Ideas

Pablo de Tarso y el regreso de la fuerza

Hay algo que ya no termina de encajar en el mundo. Se habla de paz, pero se actúa desde la fuerza. Se invoca el derecho internacional, pero se interpreta según conveniencia. Se apela a principios universales, pero se aplican de forma selectiva. No es una ruptura abierta del orden global; es algo más sutil y, por ello, más preocupante: su vaciamiento.

El sistema internacional construido tras la Segunda Guerra Mundial partía de una idea simple y poderosa: la paz debía ser producto de reglas, no de imposiciones. La prohibición del uso de la fuerza —salvo en legítima defensa— no era una aspiración idealista, sino una lección histórica. El mundo había aprendido, a un costo devastador, que cuando la fuerza se convierte en norma, la barbarie deja de ser excepción.

Hoy esa lección se revisa de forma pragmática: Las grandes potencias vuelven a actuar bajo una lógica conocida: la de la excepción permanente. En nombre de la seguridad, de la estabilidad o de valores superiores, las reglas se reinterpretan. No se abandonan —eso sería demasiado costoso—, pero se flexibilizan hasta volverse irreconocibles. El derecho subsiste, sí, pero cada vez más como lenguaje, no como límite.

En ese contexto, vale la pena formular una pregunta inusual: ¿qué diría Pablo de Tarso ante este momento? No es una ocurrencia religiosa. Es una pregunta política.

Pablo fue, en esencia, un pensador de la ley. Formado en la tradición judía, educado en la cultura griega y viviendo bajo el Imperio romano, entendió mejor que muchos la relación entre norma, poder y legitimidad. Conoció un mundo donde la paz —la célebre pax romana— se sostenía, en última instancia, en la supremacía militar. Y, sin embargo, no confundió nunca orden con justicia.

Su afirmación de que la autoridad tiene fundamento no fue una defensa automática del poder. Fue, en realidad, una advertencia: la autoridad solo es legítima si sirve al bien. La fuerza puede existir, pero no se justifica por sí misma. Cuando se separa de un propósito moral, deja de sostener el orden y empieza a degradarlo. Eso es lo que hoy parece estar sucediendo.

La idea de que la fuerza puede “producir paz” —cada vez más presente en la geopolítica— encierra una contradicción profunda. Puede contener conflictos, disuadir adversarios, imponer condiciones. Pero no puede, por sí sola, construir un orden estable. La paz que depende exclusivamente del poder es, en el mejor de los casos, provisional. En el peor, es simplemente la antesala de un nuevo conflicto.

Pablo lo veía con claridad, porque para él, la ley no era solo un conjunto de normas externas, sino una expresión de un orden más profundo: uno que habita en la conciencia. Cuando ese vínculo se rompe, la ley pierde su capacidad de obligar, aunque formalmente siga vigente. Eso es exactamente lo que empieza a ocurrir en el sistema internacional: las reglas existen, pero la convicción de que deben cumplirse se debilita.Y cuando eso sucede, el problema deja de ser jurídico. Se vuelve existencial de la civilización.
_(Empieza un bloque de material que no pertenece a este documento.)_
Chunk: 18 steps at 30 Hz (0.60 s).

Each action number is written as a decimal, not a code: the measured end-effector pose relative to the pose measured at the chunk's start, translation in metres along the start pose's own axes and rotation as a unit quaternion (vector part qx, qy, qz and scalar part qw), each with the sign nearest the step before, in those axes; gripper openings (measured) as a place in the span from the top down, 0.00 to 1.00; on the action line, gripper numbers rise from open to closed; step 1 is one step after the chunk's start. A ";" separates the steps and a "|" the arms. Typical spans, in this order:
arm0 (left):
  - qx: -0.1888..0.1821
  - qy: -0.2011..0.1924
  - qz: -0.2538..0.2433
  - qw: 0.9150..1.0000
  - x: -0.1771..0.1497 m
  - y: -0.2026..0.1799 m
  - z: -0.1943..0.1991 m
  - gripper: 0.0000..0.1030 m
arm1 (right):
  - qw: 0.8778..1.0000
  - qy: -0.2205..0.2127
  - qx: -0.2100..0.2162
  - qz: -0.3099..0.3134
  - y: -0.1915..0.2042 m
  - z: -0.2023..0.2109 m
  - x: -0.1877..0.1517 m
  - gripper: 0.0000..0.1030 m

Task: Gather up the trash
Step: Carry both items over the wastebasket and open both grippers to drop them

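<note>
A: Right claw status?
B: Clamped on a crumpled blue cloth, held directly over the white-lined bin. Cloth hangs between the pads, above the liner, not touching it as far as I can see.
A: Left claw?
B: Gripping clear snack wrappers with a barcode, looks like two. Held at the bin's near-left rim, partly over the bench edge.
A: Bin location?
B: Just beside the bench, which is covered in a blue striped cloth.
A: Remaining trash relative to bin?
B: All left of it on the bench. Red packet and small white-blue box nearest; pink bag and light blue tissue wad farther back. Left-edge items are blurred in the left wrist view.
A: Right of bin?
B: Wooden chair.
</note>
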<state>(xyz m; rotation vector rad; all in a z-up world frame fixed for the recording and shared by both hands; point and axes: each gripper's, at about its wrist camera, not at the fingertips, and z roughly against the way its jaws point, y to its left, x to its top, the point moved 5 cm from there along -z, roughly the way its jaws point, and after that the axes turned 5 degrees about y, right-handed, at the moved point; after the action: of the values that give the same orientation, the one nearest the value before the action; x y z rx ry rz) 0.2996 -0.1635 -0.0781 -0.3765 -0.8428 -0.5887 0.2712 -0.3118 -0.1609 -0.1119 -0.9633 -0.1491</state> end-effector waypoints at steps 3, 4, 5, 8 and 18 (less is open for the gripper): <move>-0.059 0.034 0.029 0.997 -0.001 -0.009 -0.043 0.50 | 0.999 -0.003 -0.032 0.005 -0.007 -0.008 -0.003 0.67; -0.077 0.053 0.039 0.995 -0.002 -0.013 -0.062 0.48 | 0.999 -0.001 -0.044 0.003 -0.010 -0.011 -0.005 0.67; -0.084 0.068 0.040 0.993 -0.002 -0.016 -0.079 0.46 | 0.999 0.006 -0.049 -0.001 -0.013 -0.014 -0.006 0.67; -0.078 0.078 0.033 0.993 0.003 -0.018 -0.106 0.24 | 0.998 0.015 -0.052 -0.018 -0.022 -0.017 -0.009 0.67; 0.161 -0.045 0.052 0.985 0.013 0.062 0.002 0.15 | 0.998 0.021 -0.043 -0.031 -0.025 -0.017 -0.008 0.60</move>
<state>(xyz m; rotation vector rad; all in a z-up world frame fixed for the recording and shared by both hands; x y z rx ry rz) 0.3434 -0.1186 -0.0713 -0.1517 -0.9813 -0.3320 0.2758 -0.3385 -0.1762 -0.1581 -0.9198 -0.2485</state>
Porque no se erosiona solo una norma o un tratado. Se erosiona la idea misma de que existen límites comunes. Se pierde la expectativa de que el otro —incluso el adversario— también está obligado por las mismas reglas. Y sin esa expectativa, el orden deja de ser orden: se convierte en un espacio de competencia sin freno.

Pablo no era ningún ingenuo. No creía en un mundo sin conflicto ni en la desaparición del poder. Su exigencia era otra, más incómoda: subordinar la fuerza a un principio superior. Llamó a ese principio amor, pero no en un sentido sentimental, sino como responsabilidad hacia el otro, incluso cuando ese otro es rival.

Traducido a la política internacional, su mensaje sería muy claro: ningún sistema puede sostenerse solo en la fuerza. Necesita límites reconocidos, reglas creíbles y, sobre todo, una base mínima de legitimidad compartida.

Las crisis, a veces, cumplen una función inesperada: obligan a distinguir entre lo accesorio y lo esencial. Y lo esencial sigue siendo lo mismo que hace décadas: que la fuerza no puede ser la última palabra.

Pablo de Tarso, jurista y testigo de un mundo en tensión, probablemente no ofrecería soluciones técnicas ni fórmulas diplomáticas. Haría algo más incómodo: recordaría que ningún orden sobrevive cuando renuncia a justificar su propia autoridad.

La pregunta es si estamos dispuestos a sostener un principio elemental: que incluso en tiempos de conflicto, hay límites que no deben cruzarse. Porque cuando esos límites desaparecen, la paz deja de ser un objetivo. Y se convierte en una excusa.